Beefy Boxes and Bandwidth Generously Provided by pair Networks
P is for Practical
 
PerlMonks  

PDF::API2 traversing object tree and parsing text

by RandomMonkey (Initiate)
on Sep 01, 2011 at 22:00 UTC ( [id://923730]=perlquestion: print w/replies, xml ) Need Help??

RandomMonkey has asked for the wisdom of the Perl Monks concerning the following question:

Does anybody have (or could write) a simple PDF::API2 main example that will traverse all the objects of an opened pdf file? I have spent some time now reading through the docs and googling for examples and I so far have either found no existing results (or have not discovered a proper google/PerlMonks search string).

More specifically, what I would like to do is open a pdf file and be able to traverse the (at least text) objects of the file and extract the info from each internal object (and now that I have identified these internal objects, be able to perhaps identify other meta information from the specific object). PDF::API2 appears to have this capability, but I have so far not been able to figure out how to do it.

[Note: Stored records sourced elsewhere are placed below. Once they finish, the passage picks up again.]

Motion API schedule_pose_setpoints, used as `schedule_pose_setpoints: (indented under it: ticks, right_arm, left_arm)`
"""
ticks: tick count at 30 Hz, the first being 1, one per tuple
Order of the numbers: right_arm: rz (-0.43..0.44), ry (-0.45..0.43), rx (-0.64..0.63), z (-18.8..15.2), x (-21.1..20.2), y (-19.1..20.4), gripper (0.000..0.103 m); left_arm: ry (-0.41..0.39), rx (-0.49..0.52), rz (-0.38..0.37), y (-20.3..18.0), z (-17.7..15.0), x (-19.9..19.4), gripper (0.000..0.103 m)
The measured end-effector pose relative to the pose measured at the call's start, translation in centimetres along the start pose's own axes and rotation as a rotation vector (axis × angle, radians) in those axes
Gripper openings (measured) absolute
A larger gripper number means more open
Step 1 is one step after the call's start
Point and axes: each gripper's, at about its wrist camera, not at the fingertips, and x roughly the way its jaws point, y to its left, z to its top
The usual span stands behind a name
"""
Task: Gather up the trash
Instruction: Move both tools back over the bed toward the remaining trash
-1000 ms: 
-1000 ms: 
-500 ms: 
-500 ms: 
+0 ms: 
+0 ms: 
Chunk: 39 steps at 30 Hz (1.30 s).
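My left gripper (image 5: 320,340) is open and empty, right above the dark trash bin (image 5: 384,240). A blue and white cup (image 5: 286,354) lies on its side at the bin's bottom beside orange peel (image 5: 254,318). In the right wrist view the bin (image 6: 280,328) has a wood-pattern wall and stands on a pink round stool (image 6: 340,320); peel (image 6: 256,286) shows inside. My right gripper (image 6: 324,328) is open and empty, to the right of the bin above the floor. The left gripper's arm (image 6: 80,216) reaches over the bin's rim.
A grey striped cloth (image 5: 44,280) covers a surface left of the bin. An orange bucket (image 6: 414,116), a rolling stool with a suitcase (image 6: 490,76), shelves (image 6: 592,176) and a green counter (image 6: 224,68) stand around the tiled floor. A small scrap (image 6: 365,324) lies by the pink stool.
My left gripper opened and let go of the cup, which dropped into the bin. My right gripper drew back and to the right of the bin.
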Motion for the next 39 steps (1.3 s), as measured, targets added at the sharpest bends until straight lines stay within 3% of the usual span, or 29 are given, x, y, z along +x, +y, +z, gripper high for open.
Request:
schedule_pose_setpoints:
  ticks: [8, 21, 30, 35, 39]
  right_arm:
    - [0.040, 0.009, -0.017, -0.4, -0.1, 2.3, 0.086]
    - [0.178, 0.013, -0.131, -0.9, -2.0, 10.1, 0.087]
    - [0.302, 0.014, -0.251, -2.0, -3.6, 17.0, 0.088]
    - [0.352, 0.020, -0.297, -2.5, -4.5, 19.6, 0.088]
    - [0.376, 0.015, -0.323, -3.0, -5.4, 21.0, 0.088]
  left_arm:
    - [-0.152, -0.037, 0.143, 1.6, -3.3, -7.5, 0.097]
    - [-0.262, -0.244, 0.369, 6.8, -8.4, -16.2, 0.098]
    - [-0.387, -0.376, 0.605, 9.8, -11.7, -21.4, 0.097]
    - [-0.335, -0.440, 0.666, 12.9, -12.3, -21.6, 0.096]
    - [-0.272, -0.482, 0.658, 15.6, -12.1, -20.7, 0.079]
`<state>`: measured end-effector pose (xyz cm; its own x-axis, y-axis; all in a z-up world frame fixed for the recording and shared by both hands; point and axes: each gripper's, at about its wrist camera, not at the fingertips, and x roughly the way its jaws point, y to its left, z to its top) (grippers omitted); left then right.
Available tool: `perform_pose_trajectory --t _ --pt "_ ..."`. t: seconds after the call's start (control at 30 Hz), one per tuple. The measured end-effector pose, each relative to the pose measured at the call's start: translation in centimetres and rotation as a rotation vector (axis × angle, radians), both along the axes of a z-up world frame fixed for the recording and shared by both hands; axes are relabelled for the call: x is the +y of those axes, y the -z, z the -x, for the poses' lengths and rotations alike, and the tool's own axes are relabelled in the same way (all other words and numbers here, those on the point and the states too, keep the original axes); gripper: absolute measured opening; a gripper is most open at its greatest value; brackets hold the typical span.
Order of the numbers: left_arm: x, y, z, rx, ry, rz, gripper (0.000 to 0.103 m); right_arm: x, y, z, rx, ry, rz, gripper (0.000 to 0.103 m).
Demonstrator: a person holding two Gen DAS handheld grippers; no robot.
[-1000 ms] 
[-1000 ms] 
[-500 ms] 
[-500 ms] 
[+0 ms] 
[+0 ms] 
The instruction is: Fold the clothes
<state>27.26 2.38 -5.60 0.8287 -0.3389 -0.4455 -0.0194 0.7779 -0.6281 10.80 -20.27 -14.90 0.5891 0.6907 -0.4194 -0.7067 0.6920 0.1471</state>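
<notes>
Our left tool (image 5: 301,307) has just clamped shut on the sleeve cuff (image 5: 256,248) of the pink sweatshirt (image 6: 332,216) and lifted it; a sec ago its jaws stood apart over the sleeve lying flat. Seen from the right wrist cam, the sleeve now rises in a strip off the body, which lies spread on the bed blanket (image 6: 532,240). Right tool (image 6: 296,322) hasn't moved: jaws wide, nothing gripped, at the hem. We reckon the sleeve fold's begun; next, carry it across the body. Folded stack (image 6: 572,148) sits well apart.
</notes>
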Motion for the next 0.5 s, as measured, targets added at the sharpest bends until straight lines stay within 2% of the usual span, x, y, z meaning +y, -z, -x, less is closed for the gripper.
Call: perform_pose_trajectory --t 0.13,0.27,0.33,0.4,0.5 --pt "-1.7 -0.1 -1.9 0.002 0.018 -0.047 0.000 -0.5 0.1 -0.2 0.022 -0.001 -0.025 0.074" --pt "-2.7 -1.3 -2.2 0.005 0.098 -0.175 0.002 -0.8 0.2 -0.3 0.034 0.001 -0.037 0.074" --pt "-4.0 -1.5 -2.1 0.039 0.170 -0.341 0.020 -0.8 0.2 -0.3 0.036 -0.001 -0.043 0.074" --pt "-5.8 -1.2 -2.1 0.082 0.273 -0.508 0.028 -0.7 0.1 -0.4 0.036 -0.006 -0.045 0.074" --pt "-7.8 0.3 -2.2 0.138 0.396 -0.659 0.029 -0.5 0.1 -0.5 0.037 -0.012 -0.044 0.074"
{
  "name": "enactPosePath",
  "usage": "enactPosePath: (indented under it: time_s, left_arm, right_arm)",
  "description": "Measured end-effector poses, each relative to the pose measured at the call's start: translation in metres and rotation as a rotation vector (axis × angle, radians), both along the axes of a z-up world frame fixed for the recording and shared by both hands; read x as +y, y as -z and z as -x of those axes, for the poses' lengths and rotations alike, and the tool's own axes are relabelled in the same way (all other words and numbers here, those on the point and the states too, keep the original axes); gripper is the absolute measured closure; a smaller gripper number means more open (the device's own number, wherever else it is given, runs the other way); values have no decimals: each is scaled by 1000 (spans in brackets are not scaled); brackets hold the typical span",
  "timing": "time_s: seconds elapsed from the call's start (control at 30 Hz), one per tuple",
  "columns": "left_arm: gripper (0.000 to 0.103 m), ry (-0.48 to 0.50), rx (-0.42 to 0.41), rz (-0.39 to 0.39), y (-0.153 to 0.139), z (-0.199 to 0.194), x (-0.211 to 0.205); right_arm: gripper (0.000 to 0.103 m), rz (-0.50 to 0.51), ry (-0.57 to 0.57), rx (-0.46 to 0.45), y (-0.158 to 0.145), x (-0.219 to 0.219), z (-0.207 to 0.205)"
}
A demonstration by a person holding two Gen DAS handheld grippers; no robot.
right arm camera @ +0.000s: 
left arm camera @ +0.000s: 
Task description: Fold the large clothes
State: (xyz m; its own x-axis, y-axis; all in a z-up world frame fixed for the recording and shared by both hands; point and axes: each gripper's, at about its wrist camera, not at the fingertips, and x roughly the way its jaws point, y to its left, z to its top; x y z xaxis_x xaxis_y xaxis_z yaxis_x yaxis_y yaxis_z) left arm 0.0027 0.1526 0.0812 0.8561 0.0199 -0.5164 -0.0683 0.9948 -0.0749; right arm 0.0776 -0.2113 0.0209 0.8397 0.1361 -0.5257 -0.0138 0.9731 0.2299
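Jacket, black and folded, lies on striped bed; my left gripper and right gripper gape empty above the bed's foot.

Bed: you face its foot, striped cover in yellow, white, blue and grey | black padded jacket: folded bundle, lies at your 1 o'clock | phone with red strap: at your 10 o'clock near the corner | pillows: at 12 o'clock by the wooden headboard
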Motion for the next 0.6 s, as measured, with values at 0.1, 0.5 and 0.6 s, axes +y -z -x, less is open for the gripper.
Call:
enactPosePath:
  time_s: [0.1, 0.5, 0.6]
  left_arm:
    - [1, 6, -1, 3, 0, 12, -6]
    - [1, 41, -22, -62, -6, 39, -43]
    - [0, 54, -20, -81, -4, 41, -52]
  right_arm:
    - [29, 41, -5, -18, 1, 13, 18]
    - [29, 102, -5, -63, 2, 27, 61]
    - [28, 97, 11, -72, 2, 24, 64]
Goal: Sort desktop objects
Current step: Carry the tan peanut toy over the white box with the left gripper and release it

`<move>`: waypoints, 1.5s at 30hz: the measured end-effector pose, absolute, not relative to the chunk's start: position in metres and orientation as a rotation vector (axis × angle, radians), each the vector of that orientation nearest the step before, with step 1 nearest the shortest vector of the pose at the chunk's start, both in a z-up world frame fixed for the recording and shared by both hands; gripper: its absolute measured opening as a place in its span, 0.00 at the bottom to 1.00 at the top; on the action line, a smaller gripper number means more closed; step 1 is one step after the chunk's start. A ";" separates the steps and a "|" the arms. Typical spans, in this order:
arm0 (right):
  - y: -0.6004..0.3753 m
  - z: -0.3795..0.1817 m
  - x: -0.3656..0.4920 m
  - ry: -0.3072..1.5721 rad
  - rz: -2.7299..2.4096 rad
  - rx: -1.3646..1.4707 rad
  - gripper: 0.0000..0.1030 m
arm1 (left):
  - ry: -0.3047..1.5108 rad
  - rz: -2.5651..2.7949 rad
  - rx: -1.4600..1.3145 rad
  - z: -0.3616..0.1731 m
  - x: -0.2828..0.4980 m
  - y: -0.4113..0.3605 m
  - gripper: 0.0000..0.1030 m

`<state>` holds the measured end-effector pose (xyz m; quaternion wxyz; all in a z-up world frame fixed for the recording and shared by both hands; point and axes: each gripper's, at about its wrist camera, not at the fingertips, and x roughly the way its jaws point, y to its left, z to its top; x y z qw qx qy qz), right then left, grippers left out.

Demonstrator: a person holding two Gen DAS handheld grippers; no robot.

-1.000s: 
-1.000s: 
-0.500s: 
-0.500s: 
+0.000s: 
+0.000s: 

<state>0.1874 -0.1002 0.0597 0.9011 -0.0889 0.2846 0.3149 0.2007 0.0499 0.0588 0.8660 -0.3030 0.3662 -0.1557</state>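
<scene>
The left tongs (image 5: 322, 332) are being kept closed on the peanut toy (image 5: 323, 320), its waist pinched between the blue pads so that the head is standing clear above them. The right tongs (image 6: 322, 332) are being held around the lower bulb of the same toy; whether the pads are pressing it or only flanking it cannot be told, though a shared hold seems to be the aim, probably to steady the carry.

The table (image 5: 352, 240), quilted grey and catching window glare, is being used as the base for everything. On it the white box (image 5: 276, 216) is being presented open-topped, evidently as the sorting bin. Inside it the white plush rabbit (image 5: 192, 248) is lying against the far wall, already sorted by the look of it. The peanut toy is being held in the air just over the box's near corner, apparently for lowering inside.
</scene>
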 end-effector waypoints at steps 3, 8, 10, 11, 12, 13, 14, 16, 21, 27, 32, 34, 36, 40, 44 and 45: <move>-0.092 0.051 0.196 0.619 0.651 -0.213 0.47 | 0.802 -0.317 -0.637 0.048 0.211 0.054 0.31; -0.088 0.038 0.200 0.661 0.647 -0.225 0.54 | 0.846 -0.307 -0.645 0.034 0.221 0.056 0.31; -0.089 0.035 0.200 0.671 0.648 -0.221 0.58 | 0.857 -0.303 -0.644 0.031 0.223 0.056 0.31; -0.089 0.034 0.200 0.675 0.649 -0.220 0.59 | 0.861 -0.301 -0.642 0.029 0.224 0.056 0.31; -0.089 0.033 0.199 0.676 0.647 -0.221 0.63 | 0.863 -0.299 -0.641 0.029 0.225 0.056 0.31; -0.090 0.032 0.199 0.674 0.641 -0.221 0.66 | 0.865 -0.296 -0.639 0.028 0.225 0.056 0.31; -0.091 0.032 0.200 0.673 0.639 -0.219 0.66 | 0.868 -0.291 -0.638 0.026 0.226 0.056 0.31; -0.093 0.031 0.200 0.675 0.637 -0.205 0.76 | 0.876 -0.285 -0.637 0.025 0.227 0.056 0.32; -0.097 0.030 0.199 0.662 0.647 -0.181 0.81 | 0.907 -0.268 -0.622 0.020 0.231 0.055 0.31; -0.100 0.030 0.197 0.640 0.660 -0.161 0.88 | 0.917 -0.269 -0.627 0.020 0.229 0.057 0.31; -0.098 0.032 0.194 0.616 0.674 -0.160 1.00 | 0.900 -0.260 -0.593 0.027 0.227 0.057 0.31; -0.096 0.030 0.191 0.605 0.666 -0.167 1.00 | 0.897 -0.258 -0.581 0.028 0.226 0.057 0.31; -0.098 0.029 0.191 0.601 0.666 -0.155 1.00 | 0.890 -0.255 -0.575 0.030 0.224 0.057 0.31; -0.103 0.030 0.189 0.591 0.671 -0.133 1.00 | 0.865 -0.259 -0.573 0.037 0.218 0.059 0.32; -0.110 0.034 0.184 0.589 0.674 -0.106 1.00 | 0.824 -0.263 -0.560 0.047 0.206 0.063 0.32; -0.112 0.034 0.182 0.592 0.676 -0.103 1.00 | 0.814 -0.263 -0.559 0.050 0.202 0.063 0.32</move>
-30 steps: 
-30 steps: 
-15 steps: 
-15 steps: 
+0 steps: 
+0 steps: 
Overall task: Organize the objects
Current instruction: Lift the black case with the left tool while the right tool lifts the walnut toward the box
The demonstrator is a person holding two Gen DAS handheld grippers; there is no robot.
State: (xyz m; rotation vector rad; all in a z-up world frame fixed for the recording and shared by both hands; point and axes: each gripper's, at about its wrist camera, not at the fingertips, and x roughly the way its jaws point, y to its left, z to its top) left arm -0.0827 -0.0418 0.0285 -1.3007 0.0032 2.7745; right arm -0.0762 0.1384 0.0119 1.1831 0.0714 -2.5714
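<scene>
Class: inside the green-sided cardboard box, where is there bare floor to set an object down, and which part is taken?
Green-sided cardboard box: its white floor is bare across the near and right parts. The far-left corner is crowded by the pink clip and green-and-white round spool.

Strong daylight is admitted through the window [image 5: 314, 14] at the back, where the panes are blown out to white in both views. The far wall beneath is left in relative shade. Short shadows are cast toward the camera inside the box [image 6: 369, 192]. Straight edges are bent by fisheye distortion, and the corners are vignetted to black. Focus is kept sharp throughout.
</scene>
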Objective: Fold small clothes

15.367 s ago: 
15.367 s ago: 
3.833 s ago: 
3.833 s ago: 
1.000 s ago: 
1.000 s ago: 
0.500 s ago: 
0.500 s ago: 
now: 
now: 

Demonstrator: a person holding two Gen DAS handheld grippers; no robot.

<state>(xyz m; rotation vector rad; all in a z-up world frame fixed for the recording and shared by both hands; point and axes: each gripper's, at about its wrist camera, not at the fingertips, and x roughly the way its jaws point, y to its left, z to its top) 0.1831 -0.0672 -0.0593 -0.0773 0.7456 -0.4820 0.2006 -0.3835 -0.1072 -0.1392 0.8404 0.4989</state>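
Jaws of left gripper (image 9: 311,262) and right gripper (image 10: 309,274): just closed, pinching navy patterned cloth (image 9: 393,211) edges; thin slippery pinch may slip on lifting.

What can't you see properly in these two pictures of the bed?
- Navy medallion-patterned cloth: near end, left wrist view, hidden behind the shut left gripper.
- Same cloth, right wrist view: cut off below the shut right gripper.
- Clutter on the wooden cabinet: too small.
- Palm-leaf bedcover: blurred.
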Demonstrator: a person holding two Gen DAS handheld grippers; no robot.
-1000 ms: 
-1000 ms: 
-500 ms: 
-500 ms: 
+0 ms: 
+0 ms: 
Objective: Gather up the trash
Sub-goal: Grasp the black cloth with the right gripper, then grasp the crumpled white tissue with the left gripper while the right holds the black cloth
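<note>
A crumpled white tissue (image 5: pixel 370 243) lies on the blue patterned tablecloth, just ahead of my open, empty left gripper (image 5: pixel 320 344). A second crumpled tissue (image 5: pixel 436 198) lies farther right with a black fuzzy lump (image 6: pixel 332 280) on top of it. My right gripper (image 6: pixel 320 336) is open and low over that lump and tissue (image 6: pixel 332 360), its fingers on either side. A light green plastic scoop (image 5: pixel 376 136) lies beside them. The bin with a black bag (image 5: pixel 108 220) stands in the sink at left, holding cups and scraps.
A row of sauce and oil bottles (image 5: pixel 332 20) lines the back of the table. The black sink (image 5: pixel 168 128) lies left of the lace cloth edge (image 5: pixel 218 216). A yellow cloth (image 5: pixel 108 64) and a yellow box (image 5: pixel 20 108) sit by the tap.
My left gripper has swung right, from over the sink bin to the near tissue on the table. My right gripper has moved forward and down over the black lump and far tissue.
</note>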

I have already scoured Google and PerlMonks for information. I have found many really good threads discussing creating pdf documents. And even some threads that appear to answer my question, but all of the cited examples are no longer reachable.

I am still a bit hazy about how to even identify the display objects in the $pdf object. Ideally, I would like an example that opens a pdf with PDF::API2, shows how to identify/navigate through the object list/tree(?) and show how to extract text (and/or other information) from these internal objects.

Thanks in advance for any clues or help. :-D

  • Comment on PDF::API2 traversing object tree and parsing text

Replies are listed 'Best First'.
Re: PDF::API2 traversing object tree and parsing text
by chrestomanci (Priest) on Sep 02, 2011 at 09:09 UTC

    Where did you read that PDF::API2 is able to read pdf documents and extract content from them? I am not saying it is impossible, just that I can't see any suggestion that it is from the docs on CPAN, or in PDF::API2::HOWTO.

    Another approach you could take, especially if you just want the text from the PDF would be to convert it another format and parse that format with perl. For example a google search for pdf2svg returns an open source command line tool for the purpose, and also wikipedia instructions on how to manually convert using inkscape. As svg is an XML based format you should be able to find plenty of perl libraries and tutorials that will help you extract what you need.

      PDF::API2 - Facilitates the creation and modification of PDF files

      $pdf = PDF::API->open $pdffile

        Facilitates the creation and modification of PDF files

        I saw that in the PDF::API2 docs as well, however modification does not imply reading. It looks to me as if modification is limited to adding elements to and existing document, such as extra pages with new content, or overprinting existing pages with extra text or pictures.

        To give an analogy, this is like using a printing press to modify an existing printed document. You can print something else on the back, attach extra pages, or even overprint on the front, obliterating anything already there, but the press does not read the document and edit intelligently, it just adds to it.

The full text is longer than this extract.